Saqué un puñado de libretas de ahorros de la bolsa y me quedé boquiabierto al ver las cifras: 11.000 dólares en un banco, 9.600 en otro, 8.000 en otro, 9.900 en otro, 13.000 en otro, 4.500, 17.000, 11.250 y todo así. En total había treinta y cuatro, todas de sucursales incluidas en el término municipal de Los Ángeles. Hice una suma rápida y me salieron más de trescientos mil dólares. Más de un cuarto de millón de dólares. Comprobé la firma de cada una de las libretas: Frederick
Fat Dog
Baker. Pero la firma estaba demasiado bien escrita para pertenecer a Fat Dog. Los depósitos habían sido realizados por otra persona. Pero ¿por quién?

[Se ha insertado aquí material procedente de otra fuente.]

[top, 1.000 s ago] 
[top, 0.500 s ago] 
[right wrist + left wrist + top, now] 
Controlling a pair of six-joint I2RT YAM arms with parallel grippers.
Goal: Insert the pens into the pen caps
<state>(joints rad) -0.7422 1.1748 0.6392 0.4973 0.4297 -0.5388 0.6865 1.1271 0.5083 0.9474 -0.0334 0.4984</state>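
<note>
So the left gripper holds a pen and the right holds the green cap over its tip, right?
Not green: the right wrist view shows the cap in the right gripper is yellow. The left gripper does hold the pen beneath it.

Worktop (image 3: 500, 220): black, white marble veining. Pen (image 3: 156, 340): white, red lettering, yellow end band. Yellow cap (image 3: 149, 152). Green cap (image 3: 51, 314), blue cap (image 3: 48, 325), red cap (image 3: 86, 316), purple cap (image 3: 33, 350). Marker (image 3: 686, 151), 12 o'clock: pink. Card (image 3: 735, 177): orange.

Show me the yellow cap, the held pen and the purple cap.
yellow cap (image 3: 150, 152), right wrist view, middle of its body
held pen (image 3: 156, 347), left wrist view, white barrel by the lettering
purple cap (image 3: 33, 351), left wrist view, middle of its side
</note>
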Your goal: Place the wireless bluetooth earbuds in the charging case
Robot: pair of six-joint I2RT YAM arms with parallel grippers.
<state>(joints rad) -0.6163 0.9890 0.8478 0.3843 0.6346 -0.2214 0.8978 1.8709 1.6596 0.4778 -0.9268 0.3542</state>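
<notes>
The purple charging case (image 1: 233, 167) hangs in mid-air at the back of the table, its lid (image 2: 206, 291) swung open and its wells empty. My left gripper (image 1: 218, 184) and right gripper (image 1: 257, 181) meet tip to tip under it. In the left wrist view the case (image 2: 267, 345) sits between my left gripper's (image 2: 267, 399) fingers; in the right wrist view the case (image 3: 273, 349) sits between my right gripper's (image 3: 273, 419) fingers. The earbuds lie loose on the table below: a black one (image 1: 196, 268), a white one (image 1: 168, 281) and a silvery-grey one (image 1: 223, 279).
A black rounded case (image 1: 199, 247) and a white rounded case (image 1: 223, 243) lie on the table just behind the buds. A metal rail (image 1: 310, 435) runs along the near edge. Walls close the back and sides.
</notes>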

Me enjugué el sudor de la cara, arremangué la camisa y cogí la libreta de nuevo. Sentí una enorme repugnancia, pero seguí leyendo en la segunda sección, que contenía recortes de periódico referentes a incendios ocurridos en Los Ángeles, seguidos de comentarios graciosos de Fat Dog. Era lo más horrendo que había leído en mi vida. Los recortes estaban cuidadosamente pegados en el papel amarillo, forrado en plástico para su mejor conservación. En pocos minutos me di cuenta de que Fat Dog había sido un asesino incendiario sin parangón en la época actual:
Los Ángeles Mirror,
2 de abril de 1961: Una familia muere
al incendiarse su garaje
Los tres miembros de la familia encontraron la muerte ayer, al incendiarse el garaje de su residencia. El capitán C. D. Finan, portavoz del cuerpo de bomberos de Los Ángeles, confirmó a nuestra redacción que Howard Rosenthal, de 37 años, su mujer Mona de 34 y la hija de ambos, Eleanor, de 11 años de edad, residentes en el número 9683 de Sandhaven, Westchester, estaban jugando al ping-pong, cuando el garaje comenzó a arder. Los tres murieron asfixiados instantáneamente. El fuego se produjo a causa de una combustión interna, una combinación mortal de calor y de trapos viejos mojados, encontrados en el lugar del suceso. Los funerales por la familia Rosenthal se celebrarán en el Malinow Silverman Mortuary en Hollywood.
Herald Express
, 10 de septiembre de 1963: Mueren dos personas en el
incendio de un supermercado
Dos heroicos cajeros murieron anoche al entrar en el infierno en que se transformó el supermercado Ralph's Market sito en la confluencia de la calle Ter y San Vicente en West Los Ángeles. Los dos hombres, Donald Bedell de 26 años de edad y William Jones de 31, fueron literalmente devorados por las llamas en el intento de rescatar la caja fuerte. La causa del incendio está aún por determinar, mientras que los daños materiales ascienden a cerca de medio millón de dólares. Al declararse el incendio había varios dependientes dentro del local, todos ellos rescatados de las llamas por Bedell y Jones, los cuales volvieron a por la caja fuerte.
Los Ángeles Times,
29 de enero de 1964:
Mueren dos personas al estallar un coche en la autopista
Un joven matrimonio encontró la muerte ayer en la autopista de San Bernardino cuando las chispas que producía el motor de su vehículo, unido al mal estado del depósito de la gasolina, produjeron la explosión del coche cerca de la salida de Arcadia. Los señores Williard D. Jamison acababan de contraer matrimonio y residían en Santa Mónica. Un motorista, al ver las llamas que emitía el automóvil, se apresuró a avisar a la patrulla en carretera, pero era ya demasiado tarde para prevenir el accidente. A los pocos minutos llegaron varios camiones del cuerpo de bomberos a sofocar el fuego.
Los funerales se celebrarán en Gates, Kingsley y en Gates Mortuary, Forest Lawn, el día 2 de febrero.